> [Study material]
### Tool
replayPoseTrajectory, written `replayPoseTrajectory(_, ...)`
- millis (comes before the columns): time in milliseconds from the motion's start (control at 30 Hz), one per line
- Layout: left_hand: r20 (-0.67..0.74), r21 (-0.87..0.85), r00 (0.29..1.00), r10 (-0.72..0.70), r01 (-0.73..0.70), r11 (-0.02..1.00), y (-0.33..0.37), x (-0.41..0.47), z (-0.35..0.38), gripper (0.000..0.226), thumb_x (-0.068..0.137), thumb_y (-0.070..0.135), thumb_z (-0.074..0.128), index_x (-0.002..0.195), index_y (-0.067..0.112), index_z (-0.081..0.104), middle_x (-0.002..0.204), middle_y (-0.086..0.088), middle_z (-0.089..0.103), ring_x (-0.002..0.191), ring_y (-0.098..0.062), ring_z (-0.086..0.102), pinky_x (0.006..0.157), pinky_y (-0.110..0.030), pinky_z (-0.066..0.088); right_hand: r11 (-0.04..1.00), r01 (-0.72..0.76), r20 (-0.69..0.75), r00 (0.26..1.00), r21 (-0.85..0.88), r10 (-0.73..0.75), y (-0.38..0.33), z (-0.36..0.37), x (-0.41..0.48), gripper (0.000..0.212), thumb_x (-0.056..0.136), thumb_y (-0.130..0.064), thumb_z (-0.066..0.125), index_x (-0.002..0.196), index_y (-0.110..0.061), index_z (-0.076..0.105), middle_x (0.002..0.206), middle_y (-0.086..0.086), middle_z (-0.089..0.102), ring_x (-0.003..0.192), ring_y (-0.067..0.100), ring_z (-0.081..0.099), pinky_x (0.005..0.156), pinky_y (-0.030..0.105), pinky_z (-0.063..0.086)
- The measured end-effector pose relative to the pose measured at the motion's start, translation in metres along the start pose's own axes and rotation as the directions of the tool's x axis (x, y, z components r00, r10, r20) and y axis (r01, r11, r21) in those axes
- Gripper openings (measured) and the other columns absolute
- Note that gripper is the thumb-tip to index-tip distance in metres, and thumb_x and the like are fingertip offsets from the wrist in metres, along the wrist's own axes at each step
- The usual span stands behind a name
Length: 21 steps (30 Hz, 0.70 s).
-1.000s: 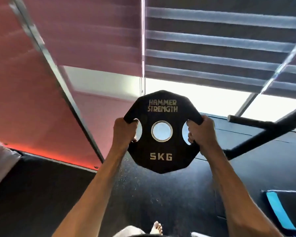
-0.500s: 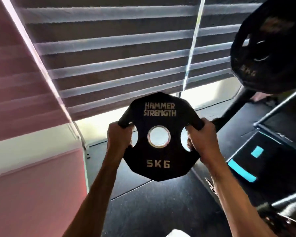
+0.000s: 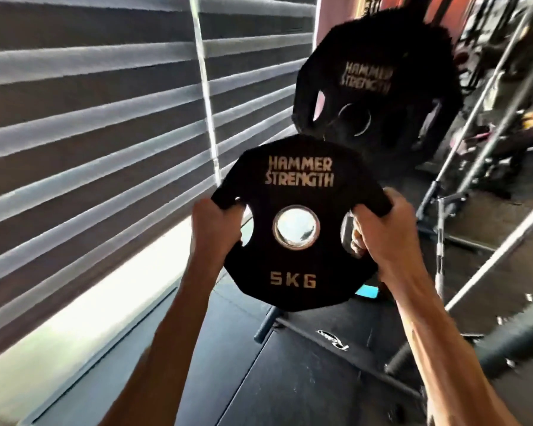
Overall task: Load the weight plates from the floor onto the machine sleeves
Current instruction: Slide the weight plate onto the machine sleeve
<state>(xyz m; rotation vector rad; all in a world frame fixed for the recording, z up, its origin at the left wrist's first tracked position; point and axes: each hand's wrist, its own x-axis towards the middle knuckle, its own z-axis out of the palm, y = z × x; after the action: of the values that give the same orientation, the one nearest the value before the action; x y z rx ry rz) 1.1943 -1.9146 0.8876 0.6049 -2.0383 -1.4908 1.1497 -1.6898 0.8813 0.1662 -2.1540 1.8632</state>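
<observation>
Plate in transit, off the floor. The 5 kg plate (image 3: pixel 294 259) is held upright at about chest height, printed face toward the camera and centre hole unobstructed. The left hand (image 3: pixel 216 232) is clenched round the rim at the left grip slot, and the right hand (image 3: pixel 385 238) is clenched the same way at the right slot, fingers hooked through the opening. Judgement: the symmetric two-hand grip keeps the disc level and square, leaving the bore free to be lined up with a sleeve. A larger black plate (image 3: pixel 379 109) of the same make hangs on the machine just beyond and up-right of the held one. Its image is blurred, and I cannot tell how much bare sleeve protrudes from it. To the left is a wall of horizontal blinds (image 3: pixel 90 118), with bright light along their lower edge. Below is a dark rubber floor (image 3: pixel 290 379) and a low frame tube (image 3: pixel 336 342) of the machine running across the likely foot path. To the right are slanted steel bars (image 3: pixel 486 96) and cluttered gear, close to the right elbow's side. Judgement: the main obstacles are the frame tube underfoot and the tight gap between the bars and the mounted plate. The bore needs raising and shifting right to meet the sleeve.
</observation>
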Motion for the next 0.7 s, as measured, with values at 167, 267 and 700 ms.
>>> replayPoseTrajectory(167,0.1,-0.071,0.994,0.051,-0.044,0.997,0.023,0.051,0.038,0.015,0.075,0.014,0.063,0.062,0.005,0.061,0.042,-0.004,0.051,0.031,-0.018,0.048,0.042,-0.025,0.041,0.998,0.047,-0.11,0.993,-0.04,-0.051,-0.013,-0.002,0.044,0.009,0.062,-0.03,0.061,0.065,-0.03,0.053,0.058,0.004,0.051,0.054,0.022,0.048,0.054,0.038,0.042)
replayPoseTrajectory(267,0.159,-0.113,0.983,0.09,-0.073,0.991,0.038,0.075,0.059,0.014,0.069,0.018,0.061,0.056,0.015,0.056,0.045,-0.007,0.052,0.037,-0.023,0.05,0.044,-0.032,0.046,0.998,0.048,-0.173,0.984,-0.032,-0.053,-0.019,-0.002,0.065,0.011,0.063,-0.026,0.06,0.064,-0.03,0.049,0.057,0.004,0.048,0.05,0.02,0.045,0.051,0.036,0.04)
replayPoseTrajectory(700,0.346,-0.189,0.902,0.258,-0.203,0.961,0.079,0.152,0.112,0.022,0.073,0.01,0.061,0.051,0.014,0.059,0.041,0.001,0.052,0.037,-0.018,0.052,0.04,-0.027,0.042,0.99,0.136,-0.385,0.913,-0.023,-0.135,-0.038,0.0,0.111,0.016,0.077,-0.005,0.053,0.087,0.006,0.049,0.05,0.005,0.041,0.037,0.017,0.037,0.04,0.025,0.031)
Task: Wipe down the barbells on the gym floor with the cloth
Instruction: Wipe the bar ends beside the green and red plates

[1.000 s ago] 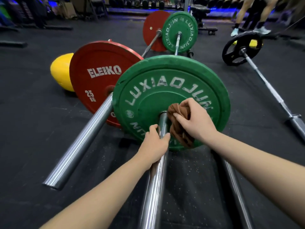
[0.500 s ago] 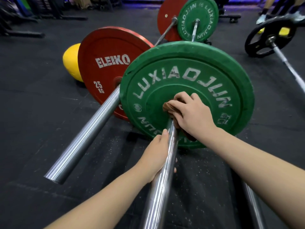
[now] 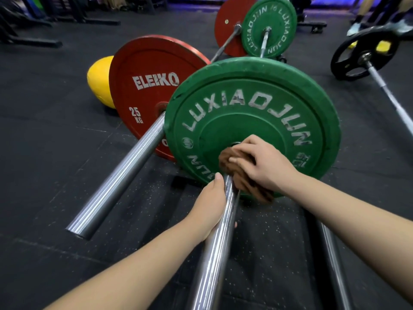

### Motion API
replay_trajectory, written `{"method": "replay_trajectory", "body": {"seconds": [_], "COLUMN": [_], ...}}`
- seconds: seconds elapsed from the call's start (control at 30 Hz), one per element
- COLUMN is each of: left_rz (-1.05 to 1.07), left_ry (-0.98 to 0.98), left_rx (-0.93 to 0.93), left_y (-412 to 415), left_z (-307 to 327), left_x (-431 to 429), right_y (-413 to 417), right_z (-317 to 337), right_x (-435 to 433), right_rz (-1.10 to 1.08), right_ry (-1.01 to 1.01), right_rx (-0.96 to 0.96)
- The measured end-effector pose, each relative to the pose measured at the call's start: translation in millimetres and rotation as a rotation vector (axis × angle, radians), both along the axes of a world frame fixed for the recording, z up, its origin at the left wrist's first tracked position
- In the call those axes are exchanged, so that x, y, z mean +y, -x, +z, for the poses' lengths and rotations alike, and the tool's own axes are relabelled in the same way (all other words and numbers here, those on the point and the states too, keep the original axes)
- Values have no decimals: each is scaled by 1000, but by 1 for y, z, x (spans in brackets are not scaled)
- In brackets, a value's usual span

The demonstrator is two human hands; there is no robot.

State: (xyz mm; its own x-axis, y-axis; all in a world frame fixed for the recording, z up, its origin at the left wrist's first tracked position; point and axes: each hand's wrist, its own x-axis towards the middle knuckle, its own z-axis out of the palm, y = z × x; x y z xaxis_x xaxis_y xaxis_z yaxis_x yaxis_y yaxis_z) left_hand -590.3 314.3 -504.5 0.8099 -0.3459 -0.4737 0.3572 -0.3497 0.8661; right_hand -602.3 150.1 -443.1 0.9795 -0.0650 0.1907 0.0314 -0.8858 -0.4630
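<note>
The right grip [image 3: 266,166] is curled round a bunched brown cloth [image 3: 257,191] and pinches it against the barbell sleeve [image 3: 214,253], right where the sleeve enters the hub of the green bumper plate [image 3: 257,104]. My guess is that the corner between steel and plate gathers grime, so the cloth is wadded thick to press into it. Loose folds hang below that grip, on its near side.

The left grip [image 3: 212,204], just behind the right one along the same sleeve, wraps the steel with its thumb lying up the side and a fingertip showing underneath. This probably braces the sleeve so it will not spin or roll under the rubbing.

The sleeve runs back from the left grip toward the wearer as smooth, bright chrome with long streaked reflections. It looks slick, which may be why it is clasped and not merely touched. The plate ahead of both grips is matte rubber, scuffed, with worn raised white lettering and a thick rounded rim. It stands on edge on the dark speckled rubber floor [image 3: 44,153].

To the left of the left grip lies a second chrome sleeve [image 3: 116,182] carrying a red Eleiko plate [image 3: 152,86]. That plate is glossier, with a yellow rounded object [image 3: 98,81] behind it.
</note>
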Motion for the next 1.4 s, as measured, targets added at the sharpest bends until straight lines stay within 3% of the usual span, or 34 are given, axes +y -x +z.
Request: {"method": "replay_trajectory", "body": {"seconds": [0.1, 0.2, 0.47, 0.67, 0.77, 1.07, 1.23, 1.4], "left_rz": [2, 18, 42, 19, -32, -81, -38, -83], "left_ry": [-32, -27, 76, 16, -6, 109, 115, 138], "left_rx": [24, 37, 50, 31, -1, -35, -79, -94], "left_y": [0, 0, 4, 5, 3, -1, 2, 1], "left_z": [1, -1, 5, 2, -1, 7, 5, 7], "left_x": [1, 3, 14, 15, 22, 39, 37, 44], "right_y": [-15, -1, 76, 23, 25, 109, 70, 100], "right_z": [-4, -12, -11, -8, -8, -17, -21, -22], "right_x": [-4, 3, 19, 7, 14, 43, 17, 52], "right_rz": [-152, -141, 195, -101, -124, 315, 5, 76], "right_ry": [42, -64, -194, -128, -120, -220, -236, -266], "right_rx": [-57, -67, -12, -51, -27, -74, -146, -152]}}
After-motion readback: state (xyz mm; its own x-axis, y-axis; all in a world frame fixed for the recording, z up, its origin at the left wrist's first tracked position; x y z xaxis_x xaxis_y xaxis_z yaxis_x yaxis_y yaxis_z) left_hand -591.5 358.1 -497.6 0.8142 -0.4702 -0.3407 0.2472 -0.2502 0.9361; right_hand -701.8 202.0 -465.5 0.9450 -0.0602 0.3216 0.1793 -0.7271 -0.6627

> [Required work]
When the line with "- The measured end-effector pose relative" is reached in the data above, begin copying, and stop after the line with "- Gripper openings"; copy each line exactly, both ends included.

> [Written solution]
- The measured end-effector pose relative to the pose measured at the motion's start, translation in metres along the start pose's own axes and rotation as the directions of the tool's x axis (x, y, z components r00, r10, r20) and y axis (r01, r11, r21) in those axes
- Gripper openings (measured) and the other columns absolute

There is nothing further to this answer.